Blizzard prediction with respect to wind speed.
In the predicted outcome, a light blue line represents the parameter’s real value, whereas the dots represent the blizzards. The green dot represents the model’s accurate prediction of a blizzard at that location, whereas the red dot represents a false positive. Each orange dot represents a false negative. In addition, the percentage of model correctness is provided for each graph. Existing models, such as ANN [17], LSTM [19], and RNN [20], were simulated in the same environment (univariate attribute firstly wind speed and then air pressure) in order to evaluate the accuracy of the proposed method. The accuracy of each model for each parameter is displayed in Table 3. It can be seen from the table that wind speed and air pressure are the only variables that can be used to predict a blizzard. Using wind speed, the proposed method, RNN offers slightly superior validation results.
Univariate extreme weather prediction summary
A blizzard is defined as a storm with winds of at least 30 knots, significant snowfall or blowing snow, and a barometric pressure of less than 930 hPa. Wind speed and air pressure are employed as features for bivariate prediction results, while the blizzard parameter is used as a label. The length of the training window is 15 days. Figure 12 depicts the blizzard prediction using bivariate. Table 4 lists the precision and number of epochs for each model.

Blizzard occurrences with respect to wind speed 2021.

Blizzard prediction w.r.t. Wind Speed, Air Pressure.
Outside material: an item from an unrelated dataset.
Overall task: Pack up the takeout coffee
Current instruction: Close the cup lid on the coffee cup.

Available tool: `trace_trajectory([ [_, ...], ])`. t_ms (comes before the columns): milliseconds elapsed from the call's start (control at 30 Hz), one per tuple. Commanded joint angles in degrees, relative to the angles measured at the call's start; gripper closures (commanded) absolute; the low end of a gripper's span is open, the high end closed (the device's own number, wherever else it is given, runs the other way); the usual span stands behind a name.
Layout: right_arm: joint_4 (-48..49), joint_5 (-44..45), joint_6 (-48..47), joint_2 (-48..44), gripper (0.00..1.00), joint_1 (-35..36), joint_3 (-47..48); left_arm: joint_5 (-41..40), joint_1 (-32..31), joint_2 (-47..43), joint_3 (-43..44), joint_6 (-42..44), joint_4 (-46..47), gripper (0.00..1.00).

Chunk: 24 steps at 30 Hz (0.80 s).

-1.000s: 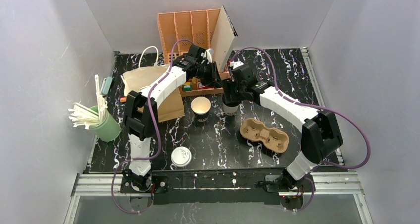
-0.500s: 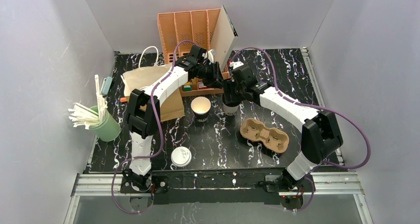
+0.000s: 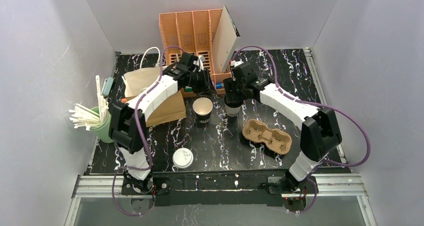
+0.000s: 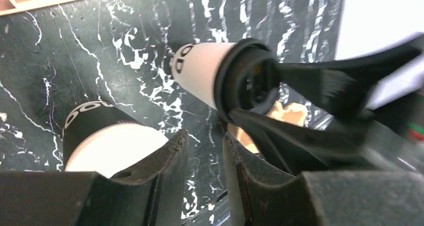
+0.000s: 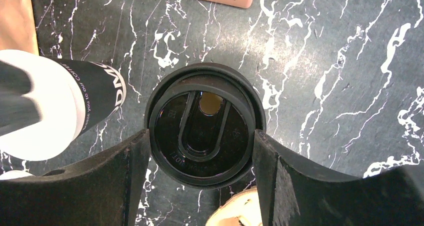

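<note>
While the left gripper [image 4: 205,140] hangs narrowly parted and empty near the orange slotted desk organiser [image 3: 192,28] at upper centre, the right gripper [image 3: 231,103] clamps the rim of the black round plastic lid [image 5: 204,131] atop the small white paper cup [image 4: 197,68], which stands on the black marbled table [image 3: 300,71] just right of centre. The two-sided hold likely steadies the lidded cup for a lift toward the brown moulded-pulp cup carrier [image 3: 266,134] at lower right. Whether the lid is fully seated cannot be told: overhead, the gripper hides it, and blur smears the right side of the left wrist view.
</note>
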Motion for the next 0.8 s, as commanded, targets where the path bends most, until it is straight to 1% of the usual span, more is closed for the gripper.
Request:
trace_trajectory([
  [0, -16.3, -0.1, 3.4, 7.7, 0.48, -0.1, -1.0, -3.5, 0.4, -9.7, -0.3, -1.4, -0.7, 0.70],
  [133, -19.4, 1.1, 6.3, 8.7, 0.47, -0.2, 1.7, -2.5, 0.4, -11.7, 0.7, -1.4, -1.2, 0.69],
  [300, -20.2, 2.4, 6.7, 7.6, 0.47, -0.2, 1.9, -1.6, 0.4, -13.5, -0.1, 0.0, -1.3, 0.69],
  [433, -18.6, 0.1, 5.4, 5.9, 0.47, -0.3, 1.7, -1.9, 0.4, -16.7, -2.5, 0.8, 0.5, 0.70],
  [500, -20.8, -0.5, 4.0, 6.3, 0.47, -0.2, 5.4, -1.7, 0.4, -15.9, 0.6, 3.3, -1.2, 0.70],
  [567, -23.3, -1.4, 2.1, 6.5, 0.47, -0.2, 9.2, -1.6, 0.4, -13.2, 6.6, 6.4, -5.5, 0.70],
  [633, -24.0, -2.0, 1.2, 5.3, 0.47, -0.1, 10.4, -0.4, 0.4, -11.1, 10.4, 8.8, -8.3, 0.70],
  [767, -23.0, -5.4, 0.9, 1.7, 0.48, -0.2, 8.8, 0.4, 0.4, -11.3, 9.9, 10.3, -9.2, 0.70],
])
Bivariate extreme weather prediction summary
The purpose of the study was to evaluate the effectiveness of the hybrid model. To achieve this, the model was simulated for the period between 2015 and 2021. The resulting data was presented in Figs. 11-12 to provide a clear representation of the model’s behaviour. To assess the accuracy of the proposed method, ANN [17], LSTM [19], and RNN [20] models are tuned and trained using the same input parameters and a hyperparameter Randomised Search. The accuracy of each model for each parameter is displayed in Table 3. It can be seen from the table that wind speed and air pressure are the only variables that can be used to predict a blizzard. The proposed hybrid deep learning model (RNN + LSTM), offers slightly superior validation results. The result indicates that our hybrid model RNN + LSTM performs slightly better on univariate and multivariate datasets. Based on the calculated RMSE values such as 0.0023 and 0.0021 our model achieves 49.60% (univariate) and 55.19% (bivariate).
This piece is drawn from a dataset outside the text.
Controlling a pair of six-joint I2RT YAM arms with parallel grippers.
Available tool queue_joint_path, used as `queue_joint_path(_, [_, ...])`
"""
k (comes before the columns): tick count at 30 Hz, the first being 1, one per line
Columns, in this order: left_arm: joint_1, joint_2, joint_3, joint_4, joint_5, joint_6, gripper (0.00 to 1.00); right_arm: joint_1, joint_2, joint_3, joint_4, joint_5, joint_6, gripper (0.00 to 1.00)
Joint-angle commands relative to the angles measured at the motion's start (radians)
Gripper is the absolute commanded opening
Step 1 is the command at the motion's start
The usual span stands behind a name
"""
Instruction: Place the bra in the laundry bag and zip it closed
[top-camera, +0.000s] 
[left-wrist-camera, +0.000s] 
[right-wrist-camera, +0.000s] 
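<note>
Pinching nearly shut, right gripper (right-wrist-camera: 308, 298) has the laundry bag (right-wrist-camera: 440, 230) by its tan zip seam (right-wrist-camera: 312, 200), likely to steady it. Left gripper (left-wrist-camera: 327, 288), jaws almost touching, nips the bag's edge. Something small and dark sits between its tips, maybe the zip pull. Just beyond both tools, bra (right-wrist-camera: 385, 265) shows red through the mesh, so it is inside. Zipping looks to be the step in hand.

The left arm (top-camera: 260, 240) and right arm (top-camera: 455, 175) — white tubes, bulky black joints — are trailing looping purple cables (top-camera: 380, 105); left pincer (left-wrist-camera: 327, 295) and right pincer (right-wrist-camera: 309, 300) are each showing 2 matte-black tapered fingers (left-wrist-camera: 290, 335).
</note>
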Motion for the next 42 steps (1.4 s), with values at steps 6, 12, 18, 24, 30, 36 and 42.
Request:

This paper introduces and evaluates a new model for forecasting extreme weather known as blizzard prediction. The models are based on the fundamental premise of LSTM networks with RNN, which remember the data they have encountered in the past to produce better future results. As shown in Tables 2 3, the proposed model outperforms the alternatives for this specific use case. By increasing the epoch value, the design of this model can be changed to improve forecast accuracy. Providing additional data to the model during training, on the other hand, will significantly improve accuracy. This adaptable research model could be used to forecast extreme weather in Antarctica. This model could also be used to forecast extreme weather events such as heat waves and cold waves in non-polar regions. This research would be expanded for future studies on dataset uncertainty in weather forecasting models to obtain more efficient results using Transformers and Seq2Seq models.
Author contributions
V Sakthivel Samy [VSS]: Constructed a model using Deep Learning and wrote an original text and conceptualization.
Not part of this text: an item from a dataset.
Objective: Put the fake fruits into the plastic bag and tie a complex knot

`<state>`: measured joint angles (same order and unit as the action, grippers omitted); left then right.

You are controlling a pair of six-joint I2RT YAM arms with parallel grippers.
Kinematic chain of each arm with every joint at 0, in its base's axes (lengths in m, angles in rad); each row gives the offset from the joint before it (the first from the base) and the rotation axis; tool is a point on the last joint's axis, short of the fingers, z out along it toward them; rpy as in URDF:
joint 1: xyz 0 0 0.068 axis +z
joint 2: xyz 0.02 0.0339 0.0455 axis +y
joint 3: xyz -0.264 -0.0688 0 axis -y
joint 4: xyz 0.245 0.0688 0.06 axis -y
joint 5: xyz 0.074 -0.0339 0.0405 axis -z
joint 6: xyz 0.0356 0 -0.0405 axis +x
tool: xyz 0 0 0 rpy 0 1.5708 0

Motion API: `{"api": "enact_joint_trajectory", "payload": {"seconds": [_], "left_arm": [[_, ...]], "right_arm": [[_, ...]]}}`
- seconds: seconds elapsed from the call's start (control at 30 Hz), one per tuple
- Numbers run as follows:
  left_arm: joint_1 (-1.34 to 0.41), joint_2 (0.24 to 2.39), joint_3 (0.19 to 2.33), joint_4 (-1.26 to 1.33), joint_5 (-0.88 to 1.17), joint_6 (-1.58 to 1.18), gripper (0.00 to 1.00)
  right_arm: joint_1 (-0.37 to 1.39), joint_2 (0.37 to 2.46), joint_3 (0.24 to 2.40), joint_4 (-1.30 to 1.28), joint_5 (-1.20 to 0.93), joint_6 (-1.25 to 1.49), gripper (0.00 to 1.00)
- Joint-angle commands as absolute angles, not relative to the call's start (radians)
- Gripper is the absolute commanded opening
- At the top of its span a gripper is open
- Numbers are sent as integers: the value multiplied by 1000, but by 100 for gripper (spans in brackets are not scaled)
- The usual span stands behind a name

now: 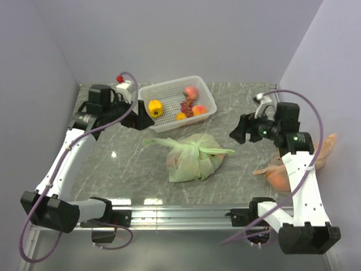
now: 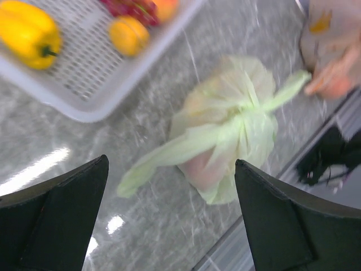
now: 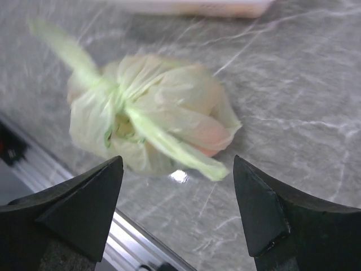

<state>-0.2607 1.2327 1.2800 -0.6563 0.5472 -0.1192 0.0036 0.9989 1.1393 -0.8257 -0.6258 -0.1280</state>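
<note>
Left pincer (image 1: 142, 120): gapes wide, grips nothing, hangs just beside the white basket (image 1: 168, 107). Right pincer (image 1: 237, 134): likewise spread and empty, right of the plastic bag (image 1: 194, 165). Sits mid-worktop (image 1: 113, 169) between both, touching neither, knot (image 1: 194, 148) on top, loose ends sideways.

The plastic bag (image 1: 194, 158) is thin, translucent pale green film, crinkled and faintly shiny. Its knot (image 1: 194, 148) is the same film bunched tight. Under the bag, the table (image 1: 130, 169) looks like polished grey marble, smooth and glossy with bright glints. Behind the bag, the basket (image 1: 169, 97) is white lattice plastic holding glossy fruits (image 1: 155, 107). In front of the bag runs a rail (image 1: 180, 213) of brushed metal. Right of the bag lies an orange bag (image 1: 326, 148) of translucent film.
</note>
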Motion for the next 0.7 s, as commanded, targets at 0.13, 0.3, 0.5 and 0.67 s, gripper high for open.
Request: {"api": "enact_joint_trajectory", "payload": {"seconds": [0.13, 0.3, 0.5, 0.67], "left_arm": [[-100, 1278, 1391, -745, 506, -201, 99], [-52, 1290, 1307, -765, 439, -176, 99], [-38, 1272, 1190, -723, 436, -176, 99], [-35, 1298, 1187, -713, 425, -192, 100]], "right_arm": [[-202, 1210, 1186, -756, -668, 60, 86], [-202, 1273, 1131, -726, -586, 12, 86], [-175, 1240, 1022, -700, -543, -21, 87], [-132, 1195, 976, -692, -503, -37, 87]]}}
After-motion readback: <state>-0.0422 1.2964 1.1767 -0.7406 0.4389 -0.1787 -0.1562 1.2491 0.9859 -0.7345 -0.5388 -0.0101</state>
Veena Thenkanidiyoor: Editing and reviewing.
Conflict of interest
We affirm that there are no conflicts of interest among the authors.
Footnotes
Acknowledgments
We are grateful to the Director, NCPOR, and the Secretary, MoES, New Delhi for their kind encouragement and support in publishing the paper. This research is part of the corresponding author’s [Samy VS] Ph.D. work. The India Meteorological Department (IMD) obtained the data for this study as part of the Indian Scientific Expedition Program at the Indian research station Bharati in Antarctica. NCPOR Contribution number is:J-25/2023-24.
Data availability
Available from the corresponding author upon request.